Roads Less Travelled
Uzbekistan 09.12.2016 TransIndus
While Uzbekistan and Kyrgyzstan attract a steady flow of visitors, neighbouring Kazakhstan, Turkmenistan and Tajikistan see comparatively few. There’s a simple explanation for this: none hold the poster-piece ancient monuments of the Silk Road cities. They do, however, offer the adventurous traveller with a mouth-watering prospect – a wealth of amazing ancient ruins, spectacular landscapes, and some of the most jaw-dropping mountains and glaciers in the world, all with an almost total absence of fellow tourists. Moreover, the welcome the few foreigners who travel in the ‘Other Stans’ can expect is disarmingly warm and generous.
Whether in the cities or remote, roadless valleys of the Pamirs, travelling in this part of the world is guaranteed to induce culture shock – in the most positive and inspirational sense. Bolstered by oil and gas revenue, the big cities possess some of the most outlandish and monolithic architecture you’ll ever set eyes on. Beyond them, however, lie vast regions of desert, steppe and snow peaks seemingly bypassed by the modern era. But this was not always a cultural backwater. Centuries ago, the likes of Merv and Konye-Urgench – now little more than eroded mounds of clay and sandstone bricks – were some of the most sophisticated, prosperous and beautiful cities in the Islamic world.
Read through this short rundown of highlights of the three ‘Other Stans’ and you’ll wonder, like us, why so few people visit them. Those that do, however, return feeling not only as if they’ve had a stimulating holiday, but really travelled.
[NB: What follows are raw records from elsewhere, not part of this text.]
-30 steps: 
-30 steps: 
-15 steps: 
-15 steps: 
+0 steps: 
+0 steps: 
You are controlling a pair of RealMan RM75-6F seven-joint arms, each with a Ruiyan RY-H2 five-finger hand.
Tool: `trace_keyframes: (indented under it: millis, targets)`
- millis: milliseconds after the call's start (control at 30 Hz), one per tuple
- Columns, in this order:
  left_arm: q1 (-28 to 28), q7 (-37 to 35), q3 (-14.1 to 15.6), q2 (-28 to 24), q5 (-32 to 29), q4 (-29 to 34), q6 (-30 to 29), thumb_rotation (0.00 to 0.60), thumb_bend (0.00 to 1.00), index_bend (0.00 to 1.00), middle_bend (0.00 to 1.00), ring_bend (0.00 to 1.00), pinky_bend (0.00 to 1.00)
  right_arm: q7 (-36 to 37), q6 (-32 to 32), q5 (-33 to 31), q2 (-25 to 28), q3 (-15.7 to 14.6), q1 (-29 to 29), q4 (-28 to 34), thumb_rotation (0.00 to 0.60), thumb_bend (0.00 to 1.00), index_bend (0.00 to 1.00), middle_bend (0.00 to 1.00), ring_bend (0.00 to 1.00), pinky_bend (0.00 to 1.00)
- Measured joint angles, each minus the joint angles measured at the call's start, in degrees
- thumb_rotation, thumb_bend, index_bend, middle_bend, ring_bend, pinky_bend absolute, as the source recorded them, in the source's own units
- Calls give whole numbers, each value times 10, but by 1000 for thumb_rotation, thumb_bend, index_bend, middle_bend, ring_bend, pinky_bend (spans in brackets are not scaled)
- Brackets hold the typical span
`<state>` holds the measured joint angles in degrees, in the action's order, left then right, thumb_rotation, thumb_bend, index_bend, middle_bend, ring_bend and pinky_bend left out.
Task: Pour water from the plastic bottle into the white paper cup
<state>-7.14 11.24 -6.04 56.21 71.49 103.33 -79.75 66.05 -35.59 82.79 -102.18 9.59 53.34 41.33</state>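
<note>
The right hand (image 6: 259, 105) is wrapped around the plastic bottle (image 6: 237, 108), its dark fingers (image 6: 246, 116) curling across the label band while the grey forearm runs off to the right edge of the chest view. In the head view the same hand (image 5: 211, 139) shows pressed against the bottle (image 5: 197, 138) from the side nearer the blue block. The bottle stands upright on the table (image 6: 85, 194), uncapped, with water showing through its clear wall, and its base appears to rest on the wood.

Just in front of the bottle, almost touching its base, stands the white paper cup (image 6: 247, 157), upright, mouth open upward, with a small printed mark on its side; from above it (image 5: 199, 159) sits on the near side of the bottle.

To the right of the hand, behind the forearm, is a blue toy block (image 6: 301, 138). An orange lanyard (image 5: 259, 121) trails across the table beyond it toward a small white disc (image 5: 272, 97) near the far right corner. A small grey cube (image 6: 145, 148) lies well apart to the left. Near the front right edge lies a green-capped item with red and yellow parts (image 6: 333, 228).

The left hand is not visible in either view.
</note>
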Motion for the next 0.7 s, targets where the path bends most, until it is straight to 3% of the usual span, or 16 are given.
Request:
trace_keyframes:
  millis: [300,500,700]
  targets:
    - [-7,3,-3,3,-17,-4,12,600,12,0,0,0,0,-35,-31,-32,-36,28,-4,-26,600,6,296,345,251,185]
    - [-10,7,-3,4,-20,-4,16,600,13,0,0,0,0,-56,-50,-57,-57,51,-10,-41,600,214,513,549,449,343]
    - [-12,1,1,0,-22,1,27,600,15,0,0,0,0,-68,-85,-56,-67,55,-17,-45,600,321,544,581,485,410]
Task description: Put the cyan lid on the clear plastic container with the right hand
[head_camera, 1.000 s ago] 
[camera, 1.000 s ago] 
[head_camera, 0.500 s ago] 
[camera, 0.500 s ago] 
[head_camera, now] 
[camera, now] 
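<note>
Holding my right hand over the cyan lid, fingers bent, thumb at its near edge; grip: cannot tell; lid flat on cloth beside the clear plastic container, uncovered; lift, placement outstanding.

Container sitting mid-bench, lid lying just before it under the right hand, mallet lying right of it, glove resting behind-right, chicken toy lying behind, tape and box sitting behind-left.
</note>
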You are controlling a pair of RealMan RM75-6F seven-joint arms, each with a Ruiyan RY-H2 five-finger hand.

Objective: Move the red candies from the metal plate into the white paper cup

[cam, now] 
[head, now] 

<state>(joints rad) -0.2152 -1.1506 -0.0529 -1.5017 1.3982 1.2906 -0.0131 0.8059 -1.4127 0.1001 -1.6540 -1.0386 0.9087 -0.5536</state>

A vast country the size of Western Europe, Kazakhstan is the wealthiest of the Stans – a fact reflected in the showpiece modern architecture of the capital, Astana, and largest city, Almaty. Both have benefited greatly from the oil and gas profits in recent decades, and hold the most sophisticated hotels and restaurant in the region. It is, however, more to hike in the beautiful Tianshan mountains, and to hunt for rare orchids or spot snow leopards in the Aksu-Zhabagly Nature Reserve, that visitors come to Kazakhstan.
The wildest, poorest and most rugged of the Stans, Tajikistan also boasts some of the finest mountain scenery in Asia. A sinuous road known as the Pamir Highway (aka ‘M41’) winds through the cream of it, crossing the heart of the legendary Pamir Range, known locally as ‘bami-dunya’, or ‘roof of the world’, where Russia and Great Britain jostled for influence during the era of the ‘Great Game’ in the 19th century.
A region reminiscent of the Hindu Kush and parts of the Tibetan Plateau, Tajikistan’s lunar-like valleys cower beneath giant, sun-lit ice peaks, where tiny stone villages cluster around splashes of vivid green barley terraces. Family-run homestays provide basic food and accommodation along this astounding road, which winds from Khorog, on the Afghan border, to Osh in neighbouring Kyrgyzstan – a trip that dovetails well with a tour of the great Silk Road cities of Uzbekistan (Samarkand is only a couple of hours’ drive from the Tajik capital, Dushanbe).
Uzbekistan’s neighbour, Turkmenistan, is riding high on oil and gas money these days, a considerable portion of which appears to have been lavished on its capital, Ashgabat. Vast, extravagantly gilded marble palaces and statues of the former dictator, Saparmyrat Niyazov (aka ‘Turkmenbashi’) line the great squares and boulevards, whose gleaming grandeur form a striking counterpoint to the little-visited ancient sites scattered around the Karakum Desert here. Foremost among these are Merv – once one of the great cities on the Silk Road – and Konye-Urgench (Old Urgench) – both UNESCO listed World Heritage Sites.
The other intriguing sight – surely one of the most captivating and surreal in all of Asia – is the Darvaza Gas Crater, a 69-metre-across (226-ft) depression in the desert spewing methane gas flames. It is thought to have been the result of abortive oil exploration attempts in the Soviet era.